Kitty went on the steers after that, a summer of self-improvement she called it, but it lasted a couple of years. She had occasional boyfriends, but they never stayed long and she went back on the steers for another while.
Then she met Mr. Hillman, a reporter with The Clare Clarion. We knew Mr. Hillman, because he reported on court cases, dog races and funerals in town; he often wrote his stories in our pub. There was always a notebook peeping out of his pocket and the seat by the window became his perch while he waited for Kitty. He was the first writer that I ever met and from talking to him, I decided to write a book.
Publicly they were not as close as she and Mr. Rogan, but Hillman stayed at her place a few nights every week. I found it hard to see them kiss goodbye in the morning, when I went to get the papers. They were together for a a year or more and seemed to be getting on well.
And then one night they had a row. We could hear the muffled shouts across The Square and my mother peered through the window. It was well after closing time and we were having a few drinks in the dark. Next we saw that Mr. Hillman was outside Kitty’s place, trying to talk calmly to her. She was wearing a nightdress and shouted, “Shut to fuck up! I’ve had it with you!”

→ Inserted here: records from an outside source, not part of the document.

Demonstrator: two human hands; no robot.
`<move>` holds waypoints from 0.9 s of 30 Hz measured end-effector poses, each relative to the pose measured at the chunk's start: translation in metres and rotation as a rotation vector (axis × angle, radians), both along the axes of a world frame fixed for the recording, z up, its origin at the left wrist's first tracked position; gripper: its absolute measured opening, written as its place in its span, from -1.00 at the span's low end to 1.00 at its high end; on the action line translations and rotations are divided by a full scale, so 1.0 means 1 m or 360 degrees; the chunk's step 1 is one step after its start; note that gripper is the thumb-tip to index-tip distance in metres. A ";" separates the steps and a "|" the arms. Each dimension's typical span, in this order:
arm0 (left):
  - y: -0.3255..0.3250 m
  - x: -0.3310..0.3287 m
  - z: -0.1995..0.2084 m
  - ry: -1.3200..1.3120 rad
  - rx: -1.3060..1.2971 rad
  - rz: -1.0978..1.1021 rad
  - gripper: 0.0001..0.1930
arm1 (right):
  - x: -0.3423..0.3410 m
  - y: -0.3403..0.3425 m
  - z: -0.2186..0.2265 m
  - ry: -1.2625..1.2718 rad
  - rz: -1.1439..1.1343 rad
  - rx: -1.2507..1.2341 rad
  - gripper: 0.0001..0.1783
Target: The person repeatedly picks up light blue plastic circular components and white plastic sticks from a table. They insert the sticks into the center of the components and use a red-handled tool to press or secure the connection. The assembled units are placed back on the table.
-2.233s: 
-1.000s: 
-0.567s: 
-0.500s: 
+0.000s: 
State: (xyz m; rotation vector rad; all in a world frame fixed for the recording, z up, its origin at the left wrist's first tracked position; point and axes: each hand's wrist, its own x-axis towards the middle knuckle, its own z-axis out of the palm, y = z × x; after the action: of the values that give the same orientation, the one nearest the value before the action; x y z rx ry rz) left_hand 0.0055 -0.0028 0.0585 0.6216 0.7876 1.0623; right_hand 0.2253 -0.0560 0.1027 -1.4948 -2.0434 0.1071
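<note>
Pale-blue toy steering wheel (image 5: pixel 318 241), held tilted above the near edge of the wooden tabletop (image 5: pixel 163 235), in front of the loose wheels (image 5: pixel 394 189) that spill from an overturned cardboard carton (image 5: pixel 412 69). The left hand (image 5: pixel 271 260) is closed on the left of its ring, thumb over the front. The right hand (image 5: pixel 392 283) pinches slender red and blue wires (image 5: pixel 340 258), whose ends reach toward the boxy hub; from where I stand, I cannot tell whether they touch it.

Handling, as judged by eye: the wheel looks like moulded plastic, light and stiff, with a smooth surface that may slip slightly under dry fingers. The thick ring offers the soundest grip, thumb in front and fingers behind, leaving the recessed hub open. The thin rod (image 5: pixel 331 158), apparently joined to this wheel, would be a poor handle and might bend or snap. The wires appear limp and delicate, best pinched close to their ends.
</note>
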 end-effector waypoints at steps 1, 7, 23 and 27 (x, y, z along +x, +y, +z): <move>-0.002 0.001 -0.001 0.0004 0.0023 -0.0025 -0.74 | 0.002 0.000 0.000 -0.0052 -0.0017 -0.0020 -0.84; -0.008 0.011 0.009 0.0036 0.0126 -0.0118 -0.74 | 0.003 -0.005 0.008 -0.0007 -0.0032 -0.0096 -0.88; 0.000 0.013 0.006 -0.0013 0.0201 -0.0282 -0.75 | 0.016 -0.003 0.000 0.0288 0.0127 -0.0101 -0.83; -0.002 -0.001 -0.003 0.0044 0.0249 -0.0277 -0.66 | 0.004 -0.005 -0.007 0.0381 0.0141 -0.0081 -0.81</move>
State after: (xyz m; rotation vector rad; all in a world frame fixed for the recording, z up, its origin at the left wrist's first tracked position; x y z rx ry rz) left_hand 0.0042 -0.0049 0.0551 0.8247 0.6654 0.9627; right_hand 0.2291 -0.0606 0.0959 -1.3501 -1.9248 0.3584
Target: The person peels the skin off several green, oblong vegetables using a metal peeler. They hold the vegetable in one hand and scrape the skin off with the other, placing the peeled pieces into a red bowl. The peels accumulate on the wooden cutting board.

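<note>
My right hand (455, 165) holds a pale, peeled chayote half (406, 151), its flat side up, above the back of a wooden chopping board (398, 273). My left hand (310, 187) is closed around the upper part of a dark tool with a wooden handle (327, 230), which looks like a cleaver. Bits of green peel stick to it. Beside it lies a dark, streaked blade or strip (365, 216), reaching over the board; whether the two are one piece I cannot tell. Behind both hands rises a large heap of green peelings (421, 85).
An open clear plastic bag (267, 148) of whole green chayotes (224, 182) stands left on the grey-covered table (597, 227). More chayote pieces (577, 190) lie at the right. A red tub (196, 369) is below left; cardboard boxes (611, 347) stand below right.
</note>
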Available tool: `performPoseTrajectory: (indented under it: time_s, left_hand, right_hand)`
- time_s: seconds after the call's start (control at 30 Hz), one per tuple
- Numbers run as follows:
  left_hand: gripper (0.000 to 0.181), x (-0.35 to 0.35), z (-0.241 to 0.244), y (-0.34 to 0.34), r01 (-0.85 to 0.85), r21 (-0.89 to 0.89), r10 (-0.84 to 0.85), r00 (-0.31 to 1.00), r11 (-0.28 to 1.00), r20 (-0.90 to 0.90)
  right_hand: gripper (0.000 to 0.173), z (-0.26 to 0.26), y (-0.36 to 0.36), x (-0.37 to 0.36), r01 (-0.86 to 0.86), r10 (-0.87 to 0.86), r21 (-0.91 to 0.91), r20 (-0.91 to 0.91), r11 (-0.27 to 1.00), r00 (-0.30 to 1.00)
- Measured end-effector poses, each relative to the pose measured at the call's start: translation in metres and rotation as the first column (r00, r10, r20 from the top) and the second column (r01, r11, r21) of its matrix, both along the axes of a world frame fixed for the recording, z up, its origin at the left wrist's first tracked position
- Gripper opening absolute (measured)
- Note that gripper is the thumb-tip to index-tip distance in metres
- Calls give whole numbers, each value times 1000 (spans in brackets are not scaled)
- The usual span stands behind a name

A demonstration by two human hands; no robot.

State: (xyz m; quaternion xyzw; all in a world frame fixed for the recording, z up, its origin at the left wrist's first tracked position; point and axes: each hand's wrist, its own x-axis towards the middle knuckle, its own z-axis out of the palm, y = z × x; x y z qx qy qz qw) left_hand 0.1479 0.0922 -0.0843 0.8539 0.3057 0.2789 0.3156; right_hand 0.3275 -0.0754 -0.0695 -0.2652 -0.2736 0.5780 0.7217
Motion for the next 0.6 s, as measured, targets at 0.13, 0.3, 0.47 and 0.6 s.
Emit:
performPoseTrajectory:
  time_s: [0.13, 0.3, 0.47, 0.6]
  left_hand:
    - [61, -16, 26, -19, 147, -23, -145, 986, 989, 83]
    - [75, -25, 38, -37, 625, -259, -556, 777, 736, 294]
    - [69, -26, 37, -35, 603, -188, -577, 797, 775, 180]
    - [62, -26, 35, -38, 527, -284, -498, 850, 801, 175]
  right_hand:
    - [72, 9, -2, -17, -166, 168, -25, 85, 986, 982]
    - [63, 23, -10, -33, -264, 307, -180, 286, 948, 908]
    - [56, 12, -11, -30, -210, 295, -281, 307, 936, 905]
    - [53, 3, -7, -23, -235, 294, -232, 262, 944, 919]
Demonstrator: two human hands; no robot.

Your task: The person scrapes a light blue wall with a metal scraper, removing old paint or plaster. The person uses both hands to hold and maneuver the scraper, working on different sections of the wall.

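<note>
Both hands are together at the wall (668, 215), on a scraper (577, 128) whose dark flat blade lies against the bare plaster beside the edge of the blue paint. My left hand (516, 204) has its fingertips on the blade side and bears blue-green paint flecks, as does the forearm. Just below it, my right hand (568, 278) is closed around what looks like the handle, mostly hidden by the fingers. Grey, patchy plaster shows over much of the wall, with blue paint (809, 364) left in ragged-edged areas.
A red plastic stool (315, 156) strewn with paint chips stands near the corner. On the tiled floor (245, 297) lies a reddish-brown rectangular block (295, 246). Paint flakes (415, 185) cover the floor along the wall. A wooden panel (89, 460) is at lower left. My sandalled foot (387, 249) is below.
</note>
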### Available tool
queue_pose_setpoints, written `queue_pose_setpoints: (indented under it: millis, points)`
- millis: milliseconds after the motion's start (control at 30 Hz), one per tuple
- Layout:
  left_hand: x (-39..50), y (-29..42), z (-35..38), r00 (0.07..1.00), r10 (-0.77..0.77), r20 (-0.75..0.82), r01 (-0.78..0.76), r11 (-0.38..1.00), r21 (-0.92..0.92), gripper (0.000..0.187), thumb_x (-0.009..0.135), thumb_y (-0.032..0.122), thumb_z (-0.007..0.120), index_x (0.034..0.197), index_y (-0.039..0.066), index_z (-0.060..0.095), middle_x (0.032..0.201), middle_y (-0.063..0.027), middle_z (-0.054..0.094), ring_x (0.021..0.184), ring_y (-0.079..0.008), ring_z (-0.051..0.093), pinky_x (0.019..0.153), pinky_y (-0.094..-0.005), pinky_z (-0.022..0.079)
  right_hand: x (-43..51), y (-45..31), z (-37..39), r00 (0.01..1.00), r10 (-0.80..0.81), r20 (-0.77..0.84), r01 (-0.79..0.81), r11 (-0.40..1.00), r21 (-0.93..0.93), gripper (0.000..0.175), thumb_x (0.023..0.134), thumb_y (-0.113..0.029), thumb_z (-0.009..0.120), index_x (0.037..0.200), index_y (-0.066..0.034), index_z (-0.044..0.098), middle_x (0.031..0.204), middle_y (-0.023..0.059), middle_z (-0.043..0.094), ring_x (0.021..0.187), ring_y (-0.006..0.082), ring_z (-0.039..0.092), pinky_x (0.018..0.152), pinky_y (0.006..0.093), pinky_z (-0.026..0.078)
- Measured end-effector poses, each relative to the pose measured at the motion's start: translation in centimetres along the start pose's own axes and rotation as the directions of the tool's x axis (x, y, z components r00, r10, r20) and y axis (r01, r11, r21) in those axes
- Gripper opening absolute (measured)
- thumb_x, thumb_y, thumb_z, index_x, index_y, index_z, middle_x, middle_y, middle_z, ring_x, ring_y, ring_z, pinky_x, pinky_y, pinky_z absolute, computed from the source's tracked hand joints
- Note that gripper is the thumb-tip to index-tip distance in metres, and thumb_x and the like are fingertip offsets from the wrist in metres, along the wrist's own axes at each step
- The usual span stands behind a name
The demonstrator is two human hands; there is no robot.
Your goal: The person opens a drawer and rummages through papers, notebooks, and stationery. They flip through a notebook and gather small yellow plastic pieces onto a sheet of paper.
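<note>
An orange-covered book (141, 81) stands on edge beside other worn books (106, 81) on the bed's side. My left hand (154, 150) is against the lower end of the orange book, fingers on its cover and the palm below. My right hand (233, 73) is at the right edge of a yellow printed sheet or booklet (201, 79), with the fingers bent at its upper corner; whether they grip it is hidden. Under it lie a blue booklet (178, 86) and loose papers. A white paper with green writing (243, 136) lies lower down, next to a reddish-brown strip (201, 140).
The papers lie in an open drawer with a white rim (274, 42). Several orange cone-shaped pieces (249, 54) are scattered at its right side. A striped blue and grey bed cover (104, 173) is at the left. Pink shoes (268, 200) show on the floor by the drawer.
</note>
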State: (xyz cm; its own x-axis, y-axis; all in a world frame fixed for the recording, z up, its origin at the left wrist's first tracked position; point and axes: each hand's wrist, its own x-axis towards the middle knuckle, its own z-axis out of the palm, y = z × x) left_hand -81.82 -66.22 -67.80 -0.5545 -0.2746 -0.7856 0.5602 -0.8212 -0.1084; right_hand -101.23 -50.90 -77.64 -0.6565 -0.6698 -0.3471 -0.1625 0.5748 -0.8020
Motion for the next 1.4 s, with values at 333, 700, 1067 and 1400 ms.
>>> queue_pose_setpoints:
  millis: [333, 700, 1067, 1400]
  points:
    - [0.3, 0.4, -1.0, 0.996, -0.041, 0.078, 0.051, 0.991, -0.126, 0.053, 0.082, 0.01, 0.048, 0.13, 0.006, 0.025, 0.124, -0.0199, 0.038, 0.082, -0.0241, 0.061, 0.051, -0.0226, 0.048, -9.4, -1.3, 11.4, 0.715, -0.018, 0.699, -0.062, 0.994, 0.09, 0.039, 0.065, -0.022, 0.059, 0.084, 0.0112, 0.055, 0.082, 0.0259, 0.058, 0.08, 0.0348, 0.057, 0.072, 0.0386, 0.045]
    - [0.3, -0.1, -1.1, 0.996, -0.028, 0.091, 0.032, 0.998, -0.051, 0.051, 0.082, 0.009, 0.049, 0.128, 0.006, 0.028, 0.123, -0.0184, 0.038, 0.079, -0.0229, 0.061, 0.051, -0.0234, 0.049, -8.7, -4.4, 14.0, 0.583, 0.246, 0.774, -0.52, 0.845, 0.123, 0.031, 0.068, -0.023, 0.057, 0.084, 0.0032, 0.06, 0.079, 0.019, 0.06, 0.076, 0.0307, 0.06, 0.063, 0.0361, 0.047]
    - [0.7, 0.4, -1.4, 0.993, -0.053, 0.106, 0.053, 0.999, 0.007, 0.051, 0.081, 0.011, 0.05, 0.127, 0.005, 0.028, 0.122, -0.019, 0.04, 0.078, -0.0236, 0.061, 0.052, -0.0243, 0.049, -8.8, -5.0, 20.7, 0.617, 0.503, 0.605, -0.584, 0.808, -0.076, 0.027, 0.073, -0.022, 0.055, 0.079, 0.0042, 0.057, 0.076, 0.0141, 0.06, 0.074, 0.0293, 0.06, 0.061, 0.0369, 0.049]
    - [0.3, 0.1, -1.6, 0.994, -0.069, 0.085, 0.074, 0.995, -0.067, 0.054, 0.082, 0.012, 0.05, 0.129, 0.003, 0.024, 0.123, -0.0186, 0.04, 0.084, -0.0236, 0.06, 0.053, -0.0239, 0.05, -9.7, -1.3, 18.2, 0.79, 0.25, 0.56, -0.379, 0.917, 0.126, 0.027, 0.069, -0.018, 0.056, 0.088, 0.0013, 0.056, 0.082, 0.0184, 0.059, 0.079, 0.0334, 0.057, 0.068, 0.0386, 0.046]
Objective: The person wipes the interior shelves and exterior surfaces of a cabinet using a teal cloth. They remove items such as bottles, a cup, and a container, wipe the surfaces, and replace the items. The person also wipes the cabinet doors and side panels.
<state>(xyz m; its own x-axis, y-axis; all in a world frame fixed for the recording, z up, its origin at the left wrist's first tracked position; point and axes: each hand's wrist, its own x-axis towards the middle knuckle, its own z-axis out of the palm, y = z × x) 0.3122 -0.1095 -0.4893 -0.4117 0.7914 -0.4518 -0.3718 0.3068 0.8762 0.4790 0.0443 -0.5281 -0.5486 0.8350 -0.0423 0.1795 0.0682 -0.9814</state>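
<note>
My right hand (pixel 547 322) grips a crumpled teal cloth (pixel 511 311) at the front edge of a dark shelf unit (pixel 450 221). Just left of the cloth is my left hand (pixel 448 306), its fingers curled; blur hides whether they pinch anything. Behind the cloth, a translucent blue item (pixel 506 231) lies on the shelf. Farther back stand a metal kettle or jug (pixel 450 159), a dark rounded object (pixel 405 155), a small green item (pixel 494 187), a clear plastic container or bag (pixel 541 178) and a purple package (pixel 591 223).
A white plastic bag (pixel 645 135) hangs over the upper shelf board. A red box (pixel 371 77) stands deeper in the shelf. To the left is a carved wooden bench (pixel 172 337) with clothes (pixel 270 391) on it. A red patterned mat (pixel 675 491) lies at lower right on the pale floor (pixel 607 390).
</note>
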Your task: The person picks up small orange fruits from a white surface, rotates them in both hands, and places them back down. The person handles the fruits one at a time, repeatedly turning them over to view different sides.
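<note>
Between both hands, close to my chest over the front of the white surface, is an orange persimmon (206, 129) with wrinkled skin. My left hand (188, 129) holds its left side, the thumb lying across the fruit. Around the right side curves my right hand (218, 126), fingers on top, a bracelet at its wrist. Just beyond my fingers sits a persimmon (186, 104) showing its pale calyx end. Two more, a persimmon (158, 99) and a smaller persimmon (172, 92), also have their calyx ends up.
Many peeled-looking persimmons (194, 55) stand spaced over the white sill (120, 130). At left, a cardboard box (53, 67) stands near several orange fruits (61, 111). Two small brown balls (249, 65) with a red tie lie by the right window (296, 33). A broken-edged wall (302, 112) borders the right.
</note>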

Then the door banged and Mr. Hillman shouted, “And I’ve had it with you too, you fucking adolescent!”
Unlike Mr. Rogan, Mr. Hillman didn’t come ringing Kitty’s doorbell again, but whenever he came to town reporting on a story, he parked outside her place and always dropped in to our pub for a few pints. One day my mother asked him how Kitty was and he shook his head.
“Ah Kitty, poor Kitty. She has a lot of baggage.”
“God help us,” my mother said, and left it at that.
That night I began the book with a speculative piece about Kitty’s baggage. I wrote in an old leather bound shop ledger, which was the size of serving tray and at least four inches thick. The edging was marbled and the tome weighed a half-stone at least. It was slow going, writing in longhand most days with my father’s old fountain pen. I didn’t know what the book was going to be about, or if it was going to be fiction or a mishmash of poetry and prose. It would be a reflection of whatever was on my mind. Therapy maybe. With the book on the counter, I toiled away like the monks of old, while I waited for drinkers to arrive. When they did, I carefully dried the ink with blotting paper, closed the book and put it under the till.